How can you make the world a healthier place by taking action on climate change?
This book by Ian Roberts with Phil Edwards, “The Energy Glut”, links obesity – a health issue faced by an increasing number of countries to climate change.
These two do not seem obviously connected – surely obesity is something that people do to themselves by choosing to eat more and exercise less.
And the way to tackle obesity is to tell people that they should get better habits and train them how to eat more healthy food and exercise in gyms with all the equipment they need to keep fit.
But here lies the root cause of the problem according to the authors.
In developed countries everyone is getting fatter. Sure, there are some very thin people and some very fat people. But as a distribution, on average, populations in developed countries have a higher body mass index (BMI) now than they did a decade ago.
Why is this? Has everyone simply caught the same “bad habits”? Or is something else going on?
What is happening is that people are eating less than before on average. The problem is that they have reduced the amount of activity they do by even more than that. And the imbalance between the amount they move, and the amount they eat is stored up as fat.
So why do we move less?
Two obvious reasons are increasing amounts of TV watching and car ownership in households.
We spend a lot more time sitting and watching TV than we did before.
We also spend a lot more time in our cars.
One of the best charts in the book shows the correlation between BMI and gasoline consumption per person in 130 countries.
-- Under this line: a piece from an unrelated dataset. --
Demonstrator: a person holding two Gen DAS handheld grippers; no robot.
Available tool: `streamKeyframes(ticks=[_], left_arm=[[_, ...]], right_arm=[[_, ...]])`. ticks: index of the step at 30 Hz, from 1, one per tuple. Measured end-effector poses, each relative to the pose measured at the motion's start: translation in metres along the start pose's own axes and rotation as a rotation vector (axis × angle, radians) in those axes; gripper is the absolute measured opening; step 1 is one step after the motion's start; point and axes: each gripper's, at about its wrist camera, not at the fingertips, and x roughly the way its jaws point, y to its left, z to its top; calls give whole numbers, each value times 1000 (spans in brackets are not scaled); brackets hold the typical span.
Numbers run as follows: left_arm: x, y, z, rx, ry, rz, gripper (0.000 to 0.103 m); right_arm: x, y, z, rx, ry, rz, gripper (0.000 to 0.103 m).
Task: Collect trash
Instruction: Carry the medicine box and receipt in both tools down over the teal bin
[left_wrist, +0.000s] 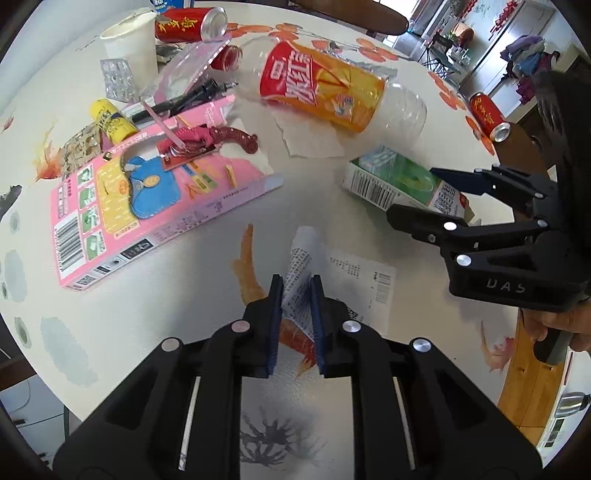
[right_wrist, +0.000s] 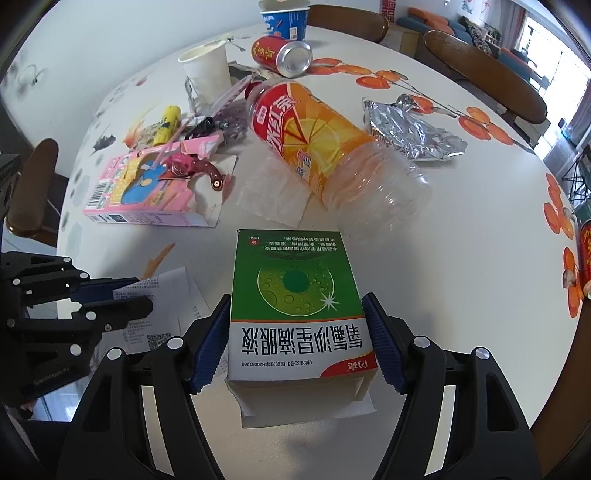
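Left gripper (left_wrist: 296, 295) is pinched on a printed leaflet (left_wrist: 301, 273), jaws nearly together with the paper standing up between the pads. The rest of the sheet lies flat on the table (left_wrist: 207, 258). Thin paper: weightless, floppy, tears easily, likely slides out unless gripped well in from the edge.

Right gripper (right_wrist: 295, 332) clamps a green box (right_wrist: 295, 291) across its two long sides, jaws wide, box near the table's front edge. Probably light, hollow card; walls cave under hard squeeze, so hold near a closed end.

Further out: an empty bottle (right_wrist: 332, 147) on its side (slick, rolls), pink box (left_wrist: 155, 192), cup (right_wrist: 207, 70), cans (right_wrist: 284, 53), foil wrapper (right_wrist: 410, 129).
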Motion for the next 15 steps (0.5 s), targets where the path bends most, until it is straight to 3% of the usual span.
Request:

This shows that as the amount of fuel used by individuals increases, the average BMI of the population rises.
In other words, car usage is linked to obesity.
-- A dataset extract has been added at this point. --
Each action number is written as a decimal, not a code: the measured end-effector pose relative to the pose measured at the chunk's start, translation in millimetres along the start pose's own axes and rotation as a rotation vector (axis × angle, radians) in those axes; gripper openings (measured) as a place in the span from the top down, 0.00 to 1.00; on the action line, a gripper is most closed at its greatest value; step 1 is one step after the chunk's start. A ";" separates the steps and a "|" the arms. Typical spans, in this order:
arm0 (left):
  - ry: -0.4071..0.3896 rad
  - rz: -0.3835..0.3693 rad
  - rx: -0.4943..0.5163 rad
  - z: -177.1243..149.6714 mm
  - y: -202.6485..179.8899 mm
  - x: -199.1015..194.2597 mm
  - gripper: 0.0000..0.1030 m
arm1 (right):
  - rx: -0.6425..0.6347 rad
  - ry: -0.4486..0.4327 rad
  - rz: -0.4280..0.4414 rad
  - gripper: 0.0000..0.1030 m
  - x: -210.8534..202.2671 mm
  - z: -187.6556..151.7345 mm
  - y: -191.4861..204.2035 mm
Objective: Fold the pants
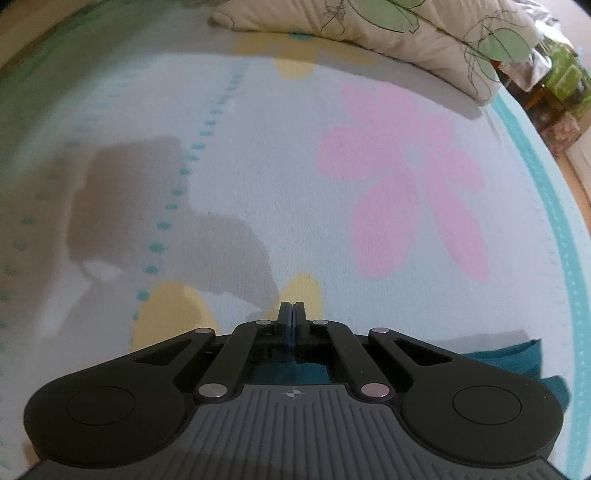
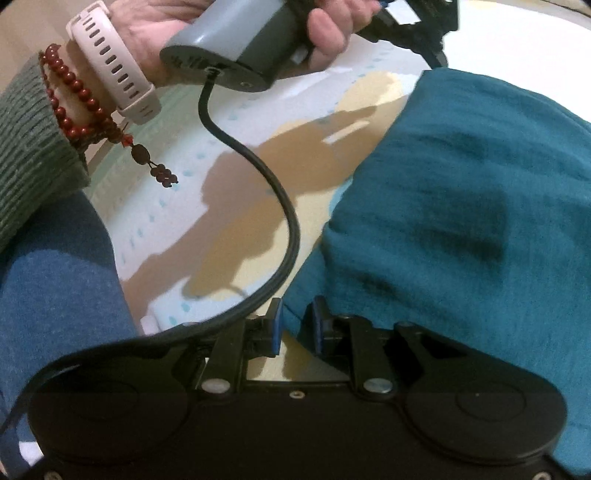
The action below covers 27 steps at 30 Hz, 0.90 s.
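Observation:
The teal pants lie bunched on the flowered bedsheet and fill the right half of the right wrist view. My right gripper stands slightly open at their near edge. A fold of teal hem sits in the gap, and the left pad does not touch it. My left gripper is shut, pointing steeply down at the sheet. The pants show under its linkage and to its right. I cannot tell whether cloth is pinched. In the right wrist view a hand holds that gripper at the pants' far edge.
A leaf-print pillow lies at the head of the bed, with the bed edge and room clutter to the right. A black cable hangs from the left gripper's handle across my right gripper. The person's wrist with watch and beads and a blue-clad leg are on the left.

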<state>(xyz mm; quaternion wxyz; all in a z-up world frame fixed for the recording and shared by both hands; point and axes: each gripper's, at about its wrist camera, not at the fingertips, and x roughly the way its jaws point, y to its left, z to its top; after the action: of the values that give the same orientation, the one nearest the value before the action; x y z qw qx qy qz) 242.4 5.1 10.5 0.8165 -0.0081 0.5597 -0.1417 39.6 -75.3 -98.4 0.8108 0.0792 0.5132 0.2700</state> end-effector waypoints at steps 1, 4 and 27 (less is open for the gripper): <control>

As car usage is a major contributor to climate change, the book argues that climate change and obesity are linked.
As we make changes in our built environment to address climate change, creating car free cities and pedestrian friendly public spaces – we will tackle not just the problem of an overheating world but also population health.
Paris is leading the way, with plans to cut traffic in the capital and pedestrianize the city center and encourage low carbon transport such as electric cars.
This is not going to be easy. Transformation never is.
But there will also be opportunities for companies that see how things are moving.
For example, Jaguar Land Rover plans to build electricity vehicles in the UK if the infrastructure can be put in place. A commitment from a major player like that could make a big impact on the European market.
The book argues that cutting our dependence on fossil fuels and using cars less will lead to lower levels of obesity in populations.
But societies need to create an environment that makes walking and cycling an easier option than driving.
So… in summary, the problem of population obesity is at its heart a political problem, and needs political action to be solved – and policy measures that decarbonize transport will also help tackle obesity.